“Let Go and Let God”
Rosey Cosme was diagnosed with brain cancer in September 2015. She is fighting her disease.
“On September 2015 I underwent a couple of examinations & biopsy because of these very awful symptoms I was experiencing at the time.
I thought that my other illness Trigeminal Neuralgia was the cause of those added symptoms but then it turned out to be that I was experiencing symptoms due to Brain Cancer ‘Glioblastoma’.”
“This Journey has been so difficult these past three years. At first, I was terrified, overwhelmed and confused. I even had to seek a counsellor for depressive disorder.
All I Could do was figuring out what’s next, how to go about and try my best to Fight. I then underwent procedures to help with the pains and the aftermath of treatments such as radiation, chemotherapy, amongst others. But, unfortunately things got a bit horrific when I was told my tumor was growing & was inoperable.
My family and I were told I’ll eventually be put on Hospice Status because my body was rejecting chemo & started to have other complications along the way. I decided to then go natural & plant-based diet, NO MEATS.
I became a pescatarian throughout the months passing. It was so hard to leave meats but I then found a solution of treating myself with Fish or Shrimps. Remind you, I’m allergic to shellfish 🦐 so it was kind of hard for me to acknowledge that I only could eat a certain amount of seafood.
I can truly say the changes I made had so much of a difference in my health status. It honestly did. In mid-2016, miraculously the tumor started to shrink, shrink and shrink on its own or let’s say Prayers & Faith in the one above.
Things started to look convincing to me, meaning Prayers works if you truly Believe and have no fear. My GBM was stable for at least 5 months after that and boom 💥 2nd term was on its works. The tumor decided to come back leaving me first hand on hospice status. 😱😢🙏🏽 the support from everyone became so overwhelming and so did the unconditional love, the visitors, the messages, the followers, the churches ⛪ my neighbours.
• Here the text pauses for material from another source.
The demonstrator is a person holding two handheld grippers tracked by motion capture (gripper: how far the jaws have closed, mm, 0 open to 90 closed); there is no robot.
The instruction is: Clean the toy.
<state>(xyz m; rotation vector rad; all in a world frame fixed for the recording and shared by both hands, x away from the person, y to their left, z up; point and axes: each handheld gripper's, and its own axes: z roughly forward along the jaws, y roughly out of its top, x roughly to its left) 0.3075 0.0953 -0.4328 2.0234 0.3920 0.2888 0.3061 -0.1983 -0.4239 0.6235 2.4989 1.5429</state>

I was so in shock to be on such status. “HOSPICE” very terrifying and it was such a horrible Fight. Time has passed and I’ve dealt with just going straight NATURAL meaning decided to go Green as well as on the organic foods, exercising; and let me tell you I couldn’t believe I was being told I’ll be on bed rest or on a wheelchair, and so forth.
Prayers daily, community prayers the church prayers ... everything had seemed to work out for me physically that I’ve become stronger and stronger by the days. On January 10th 2018, I was surprisingly told the Tumor was deteriorating and it was gone.
My family and I were 😱😱😱 You see most of my family are Christians, some of my close friends are Catholic, and me personally I’m just a very strong Believer in our Father GOD. ☝🏽”
“Biggest motivation I would say: I’ve never thought that the Strength I’ve gained and have were possible or existed. My biggest motivation is GOD, my Family, my close friends & my followers, they are my daily Strengths.
I wake up every morning feeling truly blessed and grateful because not many of us with this diagnosis of GBM reaches a year or more. And, I’m blessed to say I’m on my 3rd term, 3 years surviving this horrific diagnosis.”
“I think my biggest hindrances would be the fact that not only am I Continuing the Fight to Glioblastoma I’m also battling for the past 7 years with another horrific disease/chronic illness titled Trigeminal Neuralgia “The Suicide Disease”.
It makes things so much harder because it’s being triggered in so many ways, such as severe and excruciating facial nerve pains. It makes it so hard to focus at times.”
“Much Prayers, Faith & Believe. Step by Step, Day by Day. No Stress. Eat healthier, Exercise and always be open to Changes. No One Fights Alone. Stay Strong 💪🏽 Never Never Give Up!”